Monday, February 22, 2016
The Germans are established in Libya in February to March 1941
On 19 February 1941, the German force in Libya was named the "Africa Corps". A few days before, the first elements of the X Air Corps arrived in Libya. They had 60 dive bombers and 20 twin-engined fighters (Bf-110). They would also have support from German aircraft based in Sicily. By late February, the first units of the 5th Light Division were at the landmark that the British called the Marble Arch. That position was about 40 miles from El Agheila. The Italian divisions were spread out with the Savona Division in Tripoli. There were also the two infantry divisions, the Bologna and Pavia divisions. There were also the Ariete Armored Division and the Brescia Infantry Division. With the Free French force from Chad taking Kufra oasis, Rommel decided to move forward. The Germans prepared a position west of El Agheila. By 11 March, the tanks from the 5th Light Division were unloaded from ships in Tripoli. By 13 March, Rommel established his headquarters at Sirte. He ordered his troops to move to Marada, which the British had not occupied.
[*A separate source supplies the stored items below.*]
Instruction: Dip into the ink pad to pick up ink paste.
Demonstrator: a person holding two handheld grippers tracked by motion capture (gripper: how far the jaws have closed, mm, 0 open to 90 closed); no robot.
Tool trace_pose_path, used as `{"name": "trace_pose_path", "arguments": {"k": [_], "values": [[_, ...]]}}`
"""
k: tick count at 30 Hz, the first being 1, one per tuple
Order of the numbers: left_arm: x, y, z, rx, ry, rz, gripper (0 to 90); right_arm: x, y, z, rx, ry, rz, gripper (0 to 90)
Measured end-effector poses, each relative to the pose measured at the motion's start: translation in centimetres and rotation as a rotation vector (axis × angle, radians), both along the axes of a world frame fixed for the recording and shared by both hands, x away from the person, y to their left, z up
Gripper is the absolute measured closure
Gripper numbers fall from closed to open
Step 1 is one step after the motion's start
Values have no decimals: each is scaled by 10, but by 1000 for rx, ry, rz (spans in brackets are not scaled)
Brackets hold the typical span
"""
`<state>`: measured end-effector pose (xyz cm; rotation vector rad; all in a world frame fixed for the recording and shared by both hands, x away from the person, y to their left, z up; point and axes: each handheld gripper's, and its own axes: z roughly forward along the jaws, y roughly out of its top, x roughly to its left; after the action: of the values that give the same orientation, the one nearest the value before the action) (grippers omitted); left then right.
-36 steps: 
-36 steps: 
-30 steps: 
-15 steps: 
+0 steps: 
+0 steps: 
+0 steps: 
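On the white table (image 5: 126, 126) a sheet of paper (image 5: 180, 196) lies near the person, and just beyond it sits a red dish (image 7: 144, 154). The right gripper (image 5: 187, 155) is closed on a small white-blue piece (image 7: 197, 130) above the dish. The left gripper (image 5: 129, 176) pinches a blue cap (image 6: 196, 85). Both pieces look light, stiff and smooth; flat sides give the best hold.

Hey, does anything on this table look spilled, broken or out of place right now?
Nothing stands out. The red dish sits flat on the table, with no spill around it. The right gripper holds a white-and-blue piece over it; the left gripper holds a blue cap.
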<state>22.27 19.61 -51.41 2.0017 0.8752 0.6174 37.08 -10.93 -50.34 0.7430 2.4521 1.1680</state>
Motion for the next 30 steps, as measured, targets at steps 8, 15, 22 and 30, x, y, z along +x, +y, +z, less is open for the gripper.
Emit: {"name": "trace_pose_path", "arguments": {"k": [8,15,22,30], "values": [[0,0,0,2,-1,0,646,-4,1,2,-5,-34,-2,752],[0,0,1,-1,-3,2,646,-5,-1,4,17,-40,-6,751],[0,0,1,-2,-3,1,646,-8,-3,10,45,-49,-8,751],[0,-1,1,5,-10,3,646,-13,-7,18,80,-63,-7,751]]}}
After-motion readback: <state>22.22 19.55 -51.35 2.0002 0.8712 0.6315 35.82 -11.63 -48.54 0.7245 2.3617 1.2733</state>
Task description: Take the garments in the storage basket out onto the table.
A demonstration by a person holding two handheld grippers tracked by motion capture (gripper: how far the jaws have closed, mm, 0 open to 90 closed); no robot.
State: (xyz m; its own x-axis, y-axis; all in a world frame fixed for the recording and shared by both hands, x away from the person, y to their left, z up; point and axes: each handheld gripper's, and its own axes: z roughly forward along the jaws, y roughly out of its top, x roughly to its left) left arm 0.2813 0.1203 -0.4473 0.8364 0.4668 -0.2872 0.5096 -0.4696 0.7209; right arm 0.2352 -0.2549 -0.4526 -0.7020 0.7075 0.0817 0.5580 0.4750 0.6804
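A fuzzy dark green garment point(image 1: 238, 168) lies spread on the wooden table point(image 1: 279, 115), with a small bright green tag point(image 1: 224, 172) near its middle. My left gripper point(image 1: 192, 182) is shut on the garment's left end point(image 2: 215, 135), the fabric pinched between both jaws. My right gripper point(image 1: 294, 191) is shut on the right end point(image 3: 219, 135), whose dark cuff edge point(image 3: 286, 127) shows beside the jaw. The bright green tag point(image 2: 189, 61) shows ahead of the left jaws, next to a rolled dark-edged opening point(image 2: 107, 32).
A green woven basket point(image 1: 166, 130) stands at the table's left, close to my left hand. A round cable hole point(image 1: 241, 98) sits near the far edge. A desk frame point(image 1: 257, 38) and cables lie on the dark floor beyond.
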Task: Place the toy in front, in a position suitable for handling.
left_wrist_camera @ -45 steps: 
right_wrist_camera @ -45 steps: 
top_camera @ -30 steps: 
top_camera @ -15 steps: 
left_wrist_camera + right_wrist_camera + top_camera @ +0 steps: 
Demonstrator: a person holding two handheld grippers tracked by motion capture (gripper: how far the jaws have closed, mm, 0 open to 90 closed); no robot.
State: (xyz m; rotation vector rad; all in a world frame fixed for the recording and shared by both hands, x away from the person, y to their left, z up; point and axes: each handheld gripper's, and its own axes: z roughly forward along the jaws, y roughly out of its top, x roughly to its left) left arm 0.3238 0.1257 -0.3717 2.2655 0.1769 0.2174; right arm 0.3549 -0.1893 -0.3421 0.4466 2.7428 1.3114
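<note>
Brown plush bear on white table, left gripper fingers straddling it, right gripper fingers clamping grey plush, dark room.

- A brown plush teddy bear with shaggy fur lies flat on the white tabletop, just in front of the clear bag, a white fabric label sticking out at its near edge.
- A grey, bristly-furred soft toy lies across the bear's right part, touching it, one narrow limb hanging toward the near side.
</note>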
The British were left with a minimal force facing the Germans and Italians in the west of Cyrenaica. The area included the fine Italian road from Tripoli to the Egyptian border. The operations from 1940 until 1943 all were within the confines of the coastal region. A prominent escarpment played an important role in operations during this period. At the east was the Qattara Depression, south of El Alamein. To the west were the salt marshes at El Agheila. This is based on the account in Vol.III of the Australian Official History.